Does that provide you with the comfort you were seeking?
Yet again, it provides me with a very limited measure of reassurance. It is absolutely right that you should not be able to take someone back to court to suggest a new offence has been committed on the basis of the polygraph, so that provides a measure of reassurance.
But I am mindful that if, for example, you are released on licence and you fail a polygraph test, it can be used to revoke your licence and place you back in prison. That is a pretty severe consequence for technology that has not been piloted. The reassurance is welcome in those terms, but you have to understand where else the ramifications of—
Q I believe that, in the circumstance where somebody on licence fails the polygraph test, the intention is not that that would lead to revocation of licence, but that it would prompt further investigation—that is what is intended.

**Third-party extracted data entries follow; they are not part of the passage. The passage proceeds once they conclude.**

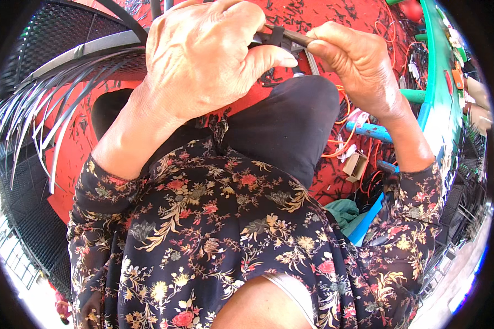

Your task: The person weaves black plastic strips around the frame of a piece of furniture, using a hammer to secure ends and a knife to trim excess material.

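Note:
My right hand (357, 63) pinches a thin dark brown stick-like piece (296, 37) between thumb and fingertips. It runs leftward to my left hand (197, 63), and a short black band (277, 36) crosses it midway. My left hand is bent over at the top edge, its fingers curled and its thumb stretched toward the band. What those fingers grip is hidden behind the hand. Beside my left wrist lies a black woven wicker piece (66, 38) with a curved grey frame bar (88, 52). Many loose dark strip ends (38, 120) fan out from it.
Black strip scraps litter the red floor covering (324, 11). On the right stand a green frame (436, 66) and a blue bar (370, 131), with orange cord (343, 145) and a small open cardboard box (355, 166) nearby. More black wicker (33, 219) lies at the lower left.

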Available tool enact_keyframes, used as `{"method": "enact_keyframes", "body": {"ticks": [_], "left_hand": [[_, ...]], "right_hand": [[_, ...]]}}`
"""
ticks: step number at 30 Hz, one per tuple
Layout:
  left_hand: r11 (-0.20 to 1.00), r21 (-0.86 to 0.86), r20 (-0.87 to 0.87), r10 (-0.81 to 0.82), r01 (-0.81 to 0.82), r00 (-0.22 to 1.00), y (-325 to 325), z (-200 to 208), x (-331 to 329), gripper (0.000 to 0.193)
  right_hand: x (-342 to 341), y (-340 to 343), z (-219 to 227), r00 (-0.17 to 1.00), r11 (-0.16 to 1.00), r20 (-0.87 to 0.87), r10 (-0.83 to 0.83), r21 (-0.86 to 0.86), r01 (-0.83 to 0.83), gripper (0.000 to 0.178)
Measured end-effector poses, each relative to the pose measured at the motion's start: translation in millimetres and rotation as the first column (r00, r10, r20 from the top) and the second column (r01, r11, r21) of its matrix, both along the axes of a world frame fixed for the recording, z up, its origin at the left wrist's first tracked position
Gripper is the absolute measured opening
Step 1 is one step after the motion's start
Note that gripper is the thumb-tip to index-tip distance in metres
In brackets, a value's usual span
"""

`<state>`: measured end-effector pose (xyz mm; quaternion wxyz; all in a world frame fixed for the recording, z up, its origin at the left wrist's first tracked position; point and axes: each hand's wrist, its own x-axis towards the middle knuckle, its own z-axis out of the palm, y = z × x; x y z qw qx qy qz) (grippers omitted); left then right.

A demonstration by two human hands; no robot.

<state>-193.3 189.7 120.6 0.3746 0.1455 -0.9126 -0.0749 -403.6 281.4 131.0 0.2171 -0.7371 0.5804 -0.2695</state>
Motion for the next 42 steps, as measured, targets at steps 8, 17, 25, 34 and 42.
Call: {"method": "enact_keyframes", "body": {"ticks": [8, 17, 25, 34, 42], "left_hand": [[0.989, 0.14, 0.075, 0.043, -0.053, 0.996, 13.4, 2.6, 12.9, 0.058], [0.999, 0.044, 0.174, 0.012, -0.02, 0.985, 17.9, 16.0, 7.1, 0.053], [0.997, 0.006, 0.17, -0.073, 0.073, 0.983, 28.7, 17.1, 17.2, 0.063], [0.998, 0.038, 0.215, -0.06, 0.053, 0.975, 44.1, 25.0, 32.3, 0.057], [0.994, 0.049, 0.328, -0.112, 0.101, 0.938, 43.4, 36.8, 37.7, 0.058]], "right_hand": [[-8.7, -1.4, 16.9, 0.975, 0.98, -0.106, 0.198, 0.017, -0.197, 0.017], [-13.7, 35.6, 7.1, 0.963, 0.959, -0.269, 0.025, -0.267, -0.099, 0.016], [-6.7, 37.3, 14.6, 0.926, 0.937, -0.365, 0.093, -0.283, -0.205, 0.018], [6.7, 46.0, 14.1, 0.927, 0.927, -0.337, 0.165, -0.268, -0.262, 0.014], [17.7, 48.4, 12.9, 0.953, 0.936, -0.284, 0.104, -0.296, -0.19, 0.016]]}}
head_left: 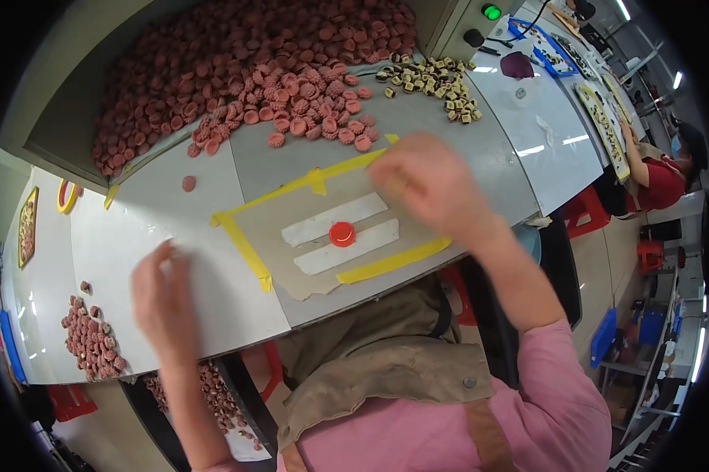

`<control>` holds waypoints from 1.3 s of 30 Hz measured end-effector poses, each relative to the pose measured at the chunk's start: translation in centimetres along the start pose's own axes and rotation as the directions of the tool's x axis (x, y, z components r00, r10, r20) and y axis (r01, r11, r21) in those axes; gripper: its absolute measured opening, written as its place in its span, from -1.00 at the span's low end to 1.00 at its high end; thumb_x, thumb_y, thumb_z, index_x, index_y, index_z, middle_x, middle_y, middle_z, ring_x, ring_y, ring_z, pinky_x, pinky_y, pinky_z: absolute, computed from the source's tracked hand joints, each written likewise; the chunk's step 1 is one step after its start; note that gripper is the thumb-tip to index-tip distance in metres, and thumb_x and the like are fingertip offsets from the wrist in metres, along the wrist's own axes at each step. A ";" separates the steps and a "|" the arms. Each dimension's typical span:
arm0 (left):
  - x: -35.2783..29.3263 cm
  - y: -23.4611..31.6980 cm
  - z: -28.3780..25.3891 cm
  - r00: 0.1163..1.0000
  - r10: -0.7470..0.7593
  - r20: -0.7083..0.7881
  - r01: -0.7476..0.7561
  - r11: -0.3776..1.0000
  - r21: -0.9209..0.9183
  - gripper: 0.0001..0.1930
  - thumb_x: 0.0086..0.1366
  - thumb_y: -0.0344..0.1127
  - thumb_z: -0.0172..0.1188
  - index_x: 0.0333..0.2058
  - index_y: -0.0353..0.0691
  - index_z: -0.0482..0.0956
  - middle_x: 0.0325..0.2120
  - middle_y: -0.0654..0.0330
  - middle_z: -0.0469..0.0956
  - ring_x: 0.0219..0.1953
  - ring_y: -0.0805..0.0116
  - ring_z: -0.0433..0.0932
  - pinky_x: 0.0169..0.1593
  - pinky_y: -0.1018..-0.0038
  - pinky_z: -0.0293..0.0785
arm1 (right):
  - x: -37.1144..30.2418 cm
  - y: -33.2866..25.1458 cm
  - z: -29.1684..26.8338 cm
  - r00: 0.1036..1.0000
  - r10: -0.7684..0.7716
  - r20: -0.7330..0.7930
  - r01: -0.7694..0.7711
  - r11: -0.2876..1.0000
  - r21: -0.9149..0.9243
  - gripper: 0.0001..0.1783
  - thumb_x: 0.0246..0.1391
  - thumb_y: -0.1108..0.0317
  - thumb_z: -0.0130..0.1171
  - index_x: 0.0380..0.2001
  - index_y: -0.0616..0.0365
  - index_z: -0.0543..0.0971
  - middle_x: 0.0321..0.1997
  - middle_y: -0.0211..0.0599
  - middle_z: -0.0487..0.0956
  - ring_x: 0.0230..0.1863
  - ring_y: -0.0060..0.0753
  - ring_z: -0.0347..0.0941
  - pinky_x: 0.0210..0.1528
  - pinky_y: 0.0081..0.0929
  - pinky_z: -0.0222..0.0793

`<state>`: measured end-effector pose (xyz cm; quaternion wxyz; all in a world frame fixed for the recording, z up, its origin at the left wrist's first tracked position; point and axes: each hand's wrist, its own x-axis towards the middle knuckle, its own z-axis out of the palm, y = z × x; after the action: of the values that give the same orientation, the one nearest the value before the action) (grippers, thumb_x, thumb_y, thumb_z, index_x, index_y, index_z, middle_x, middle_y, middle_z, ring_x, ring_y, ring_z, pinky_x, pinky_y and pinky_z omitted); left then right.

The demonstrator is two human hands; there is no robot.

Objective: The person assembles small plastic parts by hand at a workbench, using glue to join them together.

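Observation:
My left hand [164, 303] hovers over the white table top at the left. Its fingers are loosely bent and a little apart, with nothing visible in them. Up over the right edge of the taped sheet is my right hand [433, 189], blurred, its fingers curled together. Whatever they hold, if anything, is hidden. A round red piece [342, 234] lies between two white strips [335, 219] on the sheet [272, 228], which yellow tape [244, 250] frames. Beyond my right hand lies a heap of small dark-and-cream blocks [449, 82].
A large mound of pink cup-shaped pieces [291, 94] fills the back. One loose pink piece [188, 183] lies apart. More pink pieces [91, 342] are heaped at the left. Below, an open drawer [220, 401] holds similar pieces. A person in red [661, 181] works at the far right.

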<state>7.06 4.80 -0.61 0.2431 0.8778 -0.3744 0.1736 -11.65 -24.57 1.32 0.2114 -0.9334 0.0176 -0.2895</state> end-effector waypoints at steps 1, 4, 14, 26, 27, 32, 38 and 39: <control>-0.2 -3.1 -1.0 1.000 0.017 0.000 -0.017 0.990 0.143 -0.79 0.25 -0.37 0.18 -0.15 -0.25 0.53 -0.13 0.09 0.54 -0.09 0.13 0.51 -0.05 0.33 0.45 | 0.4 1.6 -1.4 0.998 0.060 -0.020 -0.061 0.996 -0.063 -0.84 0.04 0.39 0.18 -0.28 0.17 0.57 -0.32 -0.23 0.54 -0.23 -0.17 0.47 -0.16 -0.33 0.38; -1.6 -9.5 -4.0 0.983 -0.182 -0.019 0.173 0.886 0.430 -0.75 0.35 -0.24 0.06 -0.11 -0.26 0.50 -0.02 0.05 0.48 0.04 0.08 0.43 0.08 0.26 0.37 | 1.5 6.0 -3.9 0.982 0.181 -0.060 -0.188 0.972 -0.142 -0.82 0.10 0.40 0.11 -0.24 0.23 0.55 -0.28 -0.22 0.54 -0.22 -0.16 0.46 -0.16 -0.35 0.38; -1.2 -9.6 -4.8 0.992 -0.130 -0.001 0.121 0.916 0.383 -0.67 0.25 -0.38 0.12 0.00 -0.27 0.47 0.00 0.00 0.47 0.05 0.05 0.43 0.13 0.26 0.32 | 4.3 11.6 0.5 0.997 -0.061 0.042 0.070 0.967 -0.247 -0.77 0.14 0.40 0.08 -0.14 0.22 0.52 -0.18 -0.15 0.54 -0.12 -0.07 0.45 -0.05 -0.27 0.37; 7.1 -0.8 3.4 0.970 -0.019 0.241 0.100 0.939 -0.329 -0.80 0.24 -0.43 0.14 -0.16 -0.30 0.52 -0.27 0.10 0.49 -0.35 0.28 0.49 -0.25 0.47 0.46 | 1.8 1.1 -2.3 0.915 0.267 0.303 -0.317 0.939 0.129 -0.83 0.08 0.50 0.11 -0.22 0.23 0.48 -0.25 -0.27 0.45 -0.27 -0.43 0.47 -0.17 -0.54 0.41; 6.9 -0.4 3.3 0.968 -0.008 0.250 0.095 0.935 -0.341 -0.80 0.24 -0.43 0.14 -0.16 -0.30 0.52 -0.27 0.10 0.49 -0.35 0.28 0.49 -0.25 0.47 0.46 | 1.9 0.6 -2.2 0.895 0.226 0.385 -0.289 0.950 0.116 -0.82 0.07 0.49 0.13 -0.22 0.23 0.48 -0.26 -0.26 0.45 -0.28 -0.43 0.47 -0.18 -0.54 0.42; 5.1 2.4 1.0 0.937 -0.154 0.314 0.332 0.672 -0.662 -0.77 0.34 -0.40 0.07 -0.07 -0.32 0.51 -0.24 0.22 0.50 -0.25 0.50 0.46 -0.11 0.56 0.40 | 1.1 1.6 -0.2 0.927 0.059 0.370 -0.037 0.997 -0.067 -0.78 0.04 0.45 0.20 -0.21 0.20 0.49 -0.30 -0.26 0.45 -0.31 -0.31 0.49 -0.25 -0.43 0.42; 1.4 5.1 -0.3 0.823 -0.181 0.539 0.556 0.058 -0.829 -0.66 0.34 -0.36 0.10 0.04 -0.39 0.43 -0.15 0.23 0.50 -0.15 0.47 0.51 -0.03 0.54 0.43 | 1.1 0.5 0.1 0.946 0.107 0.306 -0.098 0.994 -0.042 -0.80 0.03 0.42 0.22 -0.23 0.18 0.54 -0.32 -0.26 0.47 -0.32 -0.23 0.47 -0.26 -0.43 0.42; 0.9 5.2 -0.1 0.817 -0.148 0.558 0.567 0.028 -0.823 -0.66 0.34 -0.36 0.10 0.04 -0.38 0.43 -0.12 0.21 0.49 -0.15 0.46 0.52 -0.03 0.54 0.43 | 1.0 0.3 0.0 0.947 0.111 0.302 -0.118 0.993 0.004 -0.80 0.04 0.42 0.22 -0.22 0.17 0.55 -0.31 -0.26 0.47 -0.31 -0.21 0.47 -0.26 -0.42 0.42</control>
<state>3.75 1.23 1.47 0.7231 0.5792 -0.1888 -0.3256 -10.77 -25.03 1.75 0.2386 -0.9615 0.0362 -0.1314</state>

Does that give a little more assurance that it is being used simply to assist in working out whether further investigation should be done? It would not lead to revocation of a licence on its own.
I think that is helpful—I would like to see any of those kinds of intentions in the Bill—but I come back to my fundamental point, which is that, as far as I understand it, the polygraph test is still untried in terms of its complete veracity, and we are using technology that has not been piloted in those circumstances. Frankly, if we are going to move to polygraph tests in those circumstances, I would much prefer them to be piloted, so we could then make a genuinely informed decision about their value before we start to take decisions that may have significant consequences.
Q The fight against terrorism in Northern Ireland relies very heavily on co-operation between the Police Service of Northern Ireland and the Garda Síochána. Those two systems in the north and the south are almost integrated and work very closely together on that. Does the Bill contain anything that you think might place a question mark over that, or might the Irish Government feel that some of the Bill’s contents are incompatible with their approach to working with the UK authorities vis-à-vis countering terrorism in Northern Ireland?
Conor, I honestly do not know; I have not had discussions with either the PSNI or Garda Síochána on those arrangements. I certainly do not detect from PSNI a great deal of desire to see those kinds of arrangements in place, which I certainly do not think will be enhanced, but I cannot comment meaningfully on that.
One thing that I would say is that the much more significant issue for us in terms of cross-border co-operation—it is outwith your Committee—is reaching effective security and justice arrangements when we leave the European Union at the end of December. Northern Ireland’s land border with another member state creates a full range of issues that I think are slightly different for the rest of the UK. I have not detected in public discourse anything to suggest that, but “I don’t know” is a shorter and more succinct answer.
Nothing in particular. To drive home the point about under-18s, I draw your attention to the UN convention on the rights of the child, in which a number of provisions, particularly in article 40, set out the need to treat children differently and to see the impacts that the criminal justice system can have on children who enter it as different to the impacts on adults. In the context of Northern Ireland, as it has already been raised, there are specific concerns around the recruitment of children by paramilitaries here. There are particular sensitivities around that, which need to be taken into account in the Bill.
Thank you. Does anyone have any more questions? No. In that case, I thank both our witnesses very much. Mr McGinn, I think I called you Conor Burns at the start, thereby inexplicably confusing you with the distinguished former Trade Minister, Conor Burns. I think the best and safest thing I can do is apologise to you both.